(Saved entries)
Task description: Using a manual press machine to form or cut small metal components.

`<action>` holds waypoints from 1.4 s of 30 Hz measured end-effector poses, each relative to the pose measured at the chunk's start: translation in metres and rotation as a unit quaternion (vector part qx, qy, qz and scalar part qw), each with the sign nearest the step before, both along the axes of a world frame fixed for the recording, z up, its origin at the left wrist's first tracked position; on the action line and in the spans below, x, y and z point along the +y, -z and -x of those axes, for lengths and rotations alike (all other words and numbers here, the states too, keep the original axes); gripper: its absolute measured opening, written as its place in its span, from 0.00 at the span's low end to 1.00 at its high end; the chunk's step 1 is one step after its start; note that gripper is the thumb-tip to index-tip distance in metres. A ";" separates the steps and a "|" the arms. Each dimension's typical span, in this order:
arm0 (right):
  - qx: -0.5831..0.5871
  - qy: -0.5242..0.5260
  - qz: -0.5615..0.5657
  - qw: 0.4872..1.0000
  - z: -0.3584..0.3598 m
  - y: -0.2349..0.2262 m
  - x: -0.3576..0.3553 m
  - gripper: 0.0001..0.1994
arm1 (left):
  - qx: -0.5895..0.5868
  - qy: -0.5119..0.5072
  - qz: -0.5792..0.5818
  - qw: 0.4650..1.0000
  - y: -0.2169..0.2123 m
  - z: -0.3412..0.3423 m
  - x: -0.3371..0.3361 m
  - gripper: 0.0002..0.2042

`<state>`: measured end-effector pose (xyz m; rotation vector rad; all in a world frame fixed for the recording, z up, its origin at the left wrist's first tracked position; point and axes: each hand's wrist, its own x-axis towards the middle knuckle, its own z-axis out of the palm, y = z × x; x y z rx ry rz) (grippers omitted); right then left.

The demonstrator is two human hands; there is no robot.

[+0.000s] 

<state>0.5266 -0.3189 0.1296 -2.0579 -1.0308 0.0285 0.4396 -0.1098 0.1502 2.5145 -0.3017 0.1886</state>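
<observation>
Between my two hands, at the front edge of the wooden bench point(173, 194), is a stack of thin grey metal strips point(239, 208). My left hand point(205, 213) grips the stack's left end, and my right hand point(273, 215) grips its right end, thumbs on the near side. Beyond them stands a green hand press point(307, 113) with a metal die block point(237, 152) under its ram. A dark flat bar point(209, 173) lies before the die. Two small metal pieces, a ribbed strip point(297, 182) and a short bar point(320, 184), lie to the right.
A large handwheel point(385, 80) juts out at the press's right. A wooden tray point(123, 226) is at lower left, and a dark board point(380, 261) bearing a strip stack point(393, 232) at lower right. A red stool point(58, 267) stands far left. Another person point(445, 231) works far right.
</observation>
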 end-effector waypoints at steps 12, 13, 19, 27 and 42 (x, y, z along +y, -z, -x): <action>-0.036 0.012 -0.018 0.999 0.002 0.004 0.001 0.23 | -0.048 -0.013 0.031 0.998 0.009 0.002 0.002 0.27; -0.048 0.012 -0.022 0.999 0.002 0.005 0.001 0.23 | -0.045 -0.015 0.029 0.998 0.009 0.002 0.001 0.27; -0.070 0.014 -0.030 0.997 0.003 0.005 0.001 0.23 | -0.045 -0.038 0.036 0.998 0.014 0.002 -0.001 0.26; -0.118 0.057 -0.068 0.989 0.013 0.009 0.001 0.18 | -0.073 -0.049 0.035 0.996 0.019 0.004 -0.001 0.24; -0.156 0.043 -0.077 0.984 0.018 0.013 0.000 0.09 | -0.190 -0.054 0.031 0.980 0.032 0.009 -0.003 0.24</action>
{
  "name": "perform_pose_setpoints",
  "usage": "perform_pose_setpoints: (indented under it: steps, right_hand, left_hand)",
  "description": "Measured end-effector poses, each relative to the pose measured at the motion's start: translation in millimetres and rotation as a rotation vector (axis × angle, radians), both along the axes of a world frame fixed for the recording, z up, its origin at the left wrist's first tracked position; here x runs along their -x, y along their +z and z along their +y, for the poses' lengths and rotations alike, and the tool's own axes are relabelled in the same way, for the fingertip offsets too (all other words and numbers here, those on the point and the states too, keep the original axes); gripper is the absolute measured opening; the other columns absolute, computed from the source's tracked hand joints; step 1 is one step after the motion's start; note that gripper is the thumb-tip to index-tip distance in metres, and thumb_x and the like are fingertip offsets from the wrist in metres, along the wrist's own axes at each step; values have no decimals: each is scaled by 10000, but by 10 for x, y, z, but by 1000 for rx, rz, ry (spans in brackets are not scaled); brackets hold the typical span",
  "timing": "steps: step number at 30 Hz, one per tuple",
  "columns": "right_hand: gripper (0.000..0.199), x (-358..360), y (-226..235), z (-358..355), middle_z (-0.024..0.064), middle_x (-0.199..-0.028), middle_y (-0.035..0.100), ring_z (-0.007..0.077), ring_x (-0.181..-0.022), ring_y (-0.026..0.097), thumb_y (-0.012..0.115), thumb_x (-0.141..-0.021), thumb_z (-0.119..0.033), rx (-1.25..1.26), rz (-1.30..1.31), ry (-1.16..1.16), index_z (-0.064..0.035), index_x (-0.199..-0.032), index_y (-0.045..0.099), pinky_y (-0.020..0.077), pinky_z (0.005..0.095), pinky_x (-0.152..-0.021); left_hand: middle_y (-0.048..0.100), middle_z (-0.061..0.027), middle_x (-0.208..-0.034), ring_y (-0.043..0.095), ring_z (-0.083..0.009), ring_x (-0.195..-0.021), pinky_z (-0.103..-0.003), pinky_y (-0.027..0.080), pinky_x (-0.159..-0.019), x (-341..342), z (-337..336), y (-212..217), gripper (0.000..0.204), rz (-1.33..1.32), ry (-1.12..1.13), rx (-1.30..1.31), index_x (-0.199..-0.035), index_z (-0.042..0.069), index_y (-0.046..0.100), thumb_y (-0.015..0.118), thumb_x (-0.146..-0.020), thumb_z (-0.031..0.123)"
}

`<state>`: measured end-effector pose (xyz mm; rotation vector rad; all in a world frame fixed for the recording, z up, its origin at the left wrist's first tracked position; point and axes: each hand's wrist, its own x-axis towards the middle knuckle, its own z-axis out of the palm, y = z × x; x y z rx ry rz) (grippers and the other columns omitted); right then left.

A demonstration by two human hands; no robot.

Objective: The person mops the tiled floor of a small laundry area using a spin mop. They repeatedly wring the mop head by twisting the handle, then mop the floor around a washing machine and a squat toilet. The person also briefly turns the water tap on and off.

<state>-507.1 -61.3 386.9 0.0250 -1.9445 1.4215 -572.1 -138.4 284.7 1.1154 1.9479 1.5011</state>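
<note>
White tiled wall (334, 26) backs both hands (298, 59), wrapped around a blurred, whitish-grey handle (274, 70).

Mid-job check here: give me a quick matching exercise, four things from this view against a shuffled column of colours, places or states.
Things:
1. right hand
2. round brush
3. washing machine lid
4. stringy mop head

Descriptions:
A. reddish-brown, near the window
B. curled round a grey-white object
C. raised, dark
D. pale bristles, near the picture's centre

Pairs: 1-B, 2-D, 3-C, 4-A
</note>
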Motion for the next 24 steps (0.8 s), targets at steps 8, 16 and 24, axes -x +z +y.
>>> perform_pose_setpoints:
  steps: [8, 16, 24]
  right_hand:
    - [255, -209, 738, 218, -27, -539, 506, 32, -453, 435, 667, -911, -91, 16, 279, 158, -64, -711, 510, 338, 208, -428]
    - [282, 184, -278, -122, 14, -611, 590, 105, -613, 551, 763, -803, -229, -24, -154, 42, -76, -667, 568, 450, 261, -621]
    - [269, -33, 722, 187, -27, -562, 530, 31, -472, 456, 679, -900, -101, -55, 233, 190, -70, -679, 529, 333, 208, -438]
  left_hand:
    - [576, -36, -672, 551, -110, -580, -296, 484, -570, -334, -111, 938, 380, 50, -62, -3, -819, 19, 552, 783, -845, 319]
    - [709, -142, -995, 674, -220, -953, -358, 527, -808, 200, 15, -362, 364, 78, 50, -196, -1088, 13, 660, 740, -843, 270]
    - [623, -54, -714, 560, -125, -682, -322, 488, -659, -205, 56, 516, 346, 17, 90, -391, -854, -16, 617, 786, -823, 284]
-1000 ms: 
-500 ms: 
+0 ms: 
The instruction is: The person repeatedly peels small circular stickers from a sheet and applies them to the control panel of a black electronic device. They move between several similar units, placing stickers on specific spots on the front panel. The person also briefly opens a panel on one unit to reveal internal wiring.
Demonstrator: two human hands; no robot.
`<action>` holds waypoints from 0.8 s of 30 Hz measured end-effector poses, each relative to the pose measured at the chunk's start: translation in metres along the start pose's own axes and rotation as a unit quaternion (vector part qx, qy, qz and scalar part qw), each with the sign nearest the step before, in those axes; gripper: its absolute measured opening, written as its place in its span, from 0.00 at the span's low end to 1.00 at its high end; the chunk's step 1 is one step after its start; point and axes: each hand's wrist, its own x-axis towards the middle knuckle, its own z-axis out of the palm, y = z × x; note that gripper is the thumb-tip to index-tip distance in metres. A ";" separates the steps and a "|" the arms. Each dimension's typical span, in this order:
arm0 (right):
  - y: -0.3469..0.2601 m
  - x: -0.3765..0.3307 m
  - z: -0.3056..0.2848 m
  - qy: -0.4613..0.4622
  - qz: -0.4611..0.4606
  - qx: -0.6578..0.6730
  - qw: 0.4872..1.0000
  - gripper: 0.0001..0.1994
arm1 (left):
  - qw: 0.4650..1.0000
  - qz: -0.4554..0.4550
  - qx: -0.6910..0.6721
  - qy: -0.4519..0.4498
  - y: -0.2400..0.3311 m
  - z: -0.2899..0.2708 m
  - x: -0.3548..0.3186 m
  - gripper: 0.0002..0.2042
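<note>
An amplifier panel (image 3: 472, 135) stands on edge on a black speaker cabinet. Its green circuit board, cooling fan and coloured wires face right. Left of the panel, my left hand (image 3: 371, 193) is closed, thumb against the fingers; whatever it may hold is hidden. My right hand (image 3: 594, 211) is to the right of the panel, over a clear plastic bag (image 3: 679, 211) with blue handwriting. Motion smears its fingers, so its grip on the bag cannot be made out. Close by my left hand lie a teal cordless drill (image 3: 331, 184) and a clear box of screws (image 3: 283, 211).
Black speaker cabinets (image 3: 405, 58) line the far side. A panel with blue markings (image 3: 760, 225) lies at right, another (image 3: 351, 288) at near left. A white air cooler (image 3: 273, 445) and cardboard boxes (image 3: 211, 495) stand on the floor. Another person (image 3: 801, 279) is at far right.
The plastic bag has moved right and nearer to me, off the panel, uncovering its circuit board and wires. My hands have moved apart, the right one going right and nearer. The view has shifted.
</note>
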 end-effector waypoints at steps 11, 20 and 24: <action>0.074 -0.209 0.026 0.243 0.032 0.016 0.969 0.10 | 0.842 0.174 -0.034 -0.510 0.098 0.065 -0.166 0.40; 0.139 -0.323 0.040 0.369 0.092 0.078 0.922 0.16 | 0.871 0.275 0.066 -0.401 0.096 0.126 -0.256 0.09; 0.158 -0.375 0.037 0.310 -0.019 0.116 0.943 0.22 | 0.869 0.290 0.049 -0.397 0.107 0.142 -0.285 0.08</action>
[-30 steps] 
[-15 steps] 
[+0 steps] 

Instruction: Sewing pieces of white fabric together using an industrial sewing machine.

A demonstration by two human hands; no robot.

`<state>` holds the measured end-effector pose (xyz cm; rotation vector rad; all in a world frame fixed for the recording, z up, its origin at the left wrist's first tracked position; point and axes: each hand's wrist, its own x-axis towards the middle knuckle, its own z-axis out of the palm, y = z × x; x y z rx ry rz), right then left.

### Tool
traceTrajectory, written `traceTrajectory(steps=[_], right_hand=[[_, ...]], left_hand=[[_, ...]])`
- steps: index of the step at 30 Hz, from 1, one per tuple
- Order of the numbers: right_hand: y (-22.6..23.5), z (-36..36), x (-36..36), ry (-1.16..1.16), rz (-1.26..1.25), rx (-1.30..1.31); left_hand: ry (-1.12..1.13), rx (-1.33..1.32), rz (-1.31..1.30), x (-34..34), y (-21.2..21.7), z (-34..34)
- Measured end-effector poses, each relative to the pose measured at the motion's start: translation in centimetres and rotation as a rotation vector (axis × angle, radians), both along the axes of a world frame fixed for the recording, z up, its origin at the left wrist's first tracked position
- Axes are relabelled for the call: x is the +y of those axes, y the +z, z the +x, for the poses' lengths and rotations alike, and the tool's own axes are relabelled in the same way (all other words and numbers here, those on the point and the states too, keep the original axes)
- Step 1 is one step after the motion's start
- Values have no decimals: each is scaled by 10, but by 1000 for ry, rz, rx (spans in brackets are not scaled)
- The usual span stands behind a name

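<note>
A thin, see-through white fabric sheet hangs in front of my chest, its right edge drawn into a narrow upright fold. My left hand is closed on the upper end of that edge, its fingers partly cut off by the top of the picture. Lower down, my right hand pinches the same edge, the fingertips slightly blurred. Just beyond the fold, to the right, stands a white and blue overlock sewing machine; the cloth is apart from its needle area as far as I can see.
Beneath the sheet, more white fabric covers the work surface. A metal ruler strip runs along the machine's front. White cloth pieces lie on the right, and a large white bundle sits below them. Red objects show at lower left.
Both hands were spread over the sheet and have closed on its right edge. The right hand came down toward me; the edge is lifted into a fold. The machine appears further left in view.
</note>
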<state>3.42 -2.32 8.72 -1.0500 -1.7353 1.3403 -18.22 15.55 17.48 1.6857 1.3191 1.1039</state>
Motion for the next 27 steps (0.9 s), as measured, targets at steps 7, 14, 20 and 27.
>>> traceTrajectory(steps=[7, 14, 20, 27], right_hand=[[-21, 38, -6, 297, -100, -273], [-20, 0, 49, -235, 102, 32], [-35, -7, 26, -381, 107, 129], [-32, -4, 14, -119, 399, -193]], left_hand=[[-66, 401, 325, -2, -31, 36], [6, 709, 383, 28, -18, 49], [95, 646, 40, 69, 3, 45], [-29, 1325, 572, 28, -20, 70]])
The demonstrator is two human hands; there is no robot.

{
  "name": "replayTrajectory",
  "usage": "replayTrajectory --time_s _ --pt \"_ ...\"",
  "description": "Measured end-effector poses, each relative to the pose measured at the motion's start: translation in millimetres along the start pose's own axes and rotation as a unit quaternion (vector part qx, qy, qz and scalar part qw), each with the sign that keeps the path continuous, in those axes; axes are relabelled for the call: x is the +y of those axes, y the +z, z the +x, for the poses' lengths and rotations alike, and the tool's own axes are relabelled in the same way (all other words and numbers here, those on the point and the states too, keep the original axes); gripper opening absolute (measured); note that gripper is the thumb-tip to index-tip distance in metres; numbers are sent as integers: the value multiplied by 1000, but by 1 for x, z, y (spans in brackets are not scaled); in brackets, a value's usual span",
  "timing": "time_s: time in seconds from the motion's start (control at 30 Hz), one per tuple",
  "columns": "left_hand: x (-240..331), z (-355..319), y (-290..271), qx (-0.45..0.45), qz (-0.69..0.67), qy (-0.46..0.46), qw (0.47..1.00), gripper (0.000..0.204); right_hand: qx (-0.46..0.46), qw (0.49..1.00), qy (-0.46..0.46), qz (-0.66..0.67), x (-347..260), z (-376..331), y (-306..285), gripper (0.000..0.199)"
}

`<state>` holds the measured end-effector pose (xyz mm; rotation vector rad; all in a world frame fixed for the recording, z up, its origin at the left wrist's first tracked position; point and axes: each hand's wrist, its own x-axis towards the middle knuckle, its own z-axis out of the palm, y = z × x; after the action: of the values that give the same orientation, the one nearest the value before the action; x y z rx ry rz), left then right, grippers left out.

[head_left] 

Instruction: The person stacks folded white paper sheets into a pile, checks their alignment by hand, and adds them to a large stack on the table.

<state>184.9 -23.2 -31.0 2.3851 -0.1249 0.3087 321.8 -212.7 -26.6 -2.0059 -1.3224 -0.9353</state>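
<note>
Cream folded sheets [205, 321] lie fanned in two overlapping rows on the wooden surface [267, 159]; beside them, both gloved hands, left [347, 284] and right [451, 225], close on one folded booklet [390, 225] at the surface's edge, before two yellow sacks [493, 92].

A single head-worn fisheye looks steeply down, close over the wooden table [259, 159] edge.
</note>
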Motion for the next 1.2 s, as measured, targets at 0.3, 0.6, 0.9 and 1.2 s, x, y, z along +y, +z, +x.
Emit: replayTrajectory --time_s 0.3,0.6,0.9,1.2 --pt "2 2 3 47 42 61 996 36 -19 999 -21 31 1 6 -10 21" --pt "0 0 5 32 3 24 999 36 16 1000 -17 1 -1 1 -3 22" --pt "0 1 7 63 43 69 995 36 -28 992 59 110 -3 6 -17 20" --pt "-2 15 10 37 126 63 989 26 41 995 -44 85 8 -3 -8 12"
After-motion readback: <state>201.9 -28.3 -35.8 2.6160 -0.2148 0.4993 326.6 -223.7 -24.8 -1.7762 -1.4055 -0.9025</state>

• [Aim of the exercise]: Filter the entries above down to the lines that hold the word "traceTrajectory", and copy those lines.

• [Solved problem]:
traceTrajectory, written `traceTrajectory(steps=[_], right_hand=[[_, ...]], left_hand=[[_, ...]])`
>>> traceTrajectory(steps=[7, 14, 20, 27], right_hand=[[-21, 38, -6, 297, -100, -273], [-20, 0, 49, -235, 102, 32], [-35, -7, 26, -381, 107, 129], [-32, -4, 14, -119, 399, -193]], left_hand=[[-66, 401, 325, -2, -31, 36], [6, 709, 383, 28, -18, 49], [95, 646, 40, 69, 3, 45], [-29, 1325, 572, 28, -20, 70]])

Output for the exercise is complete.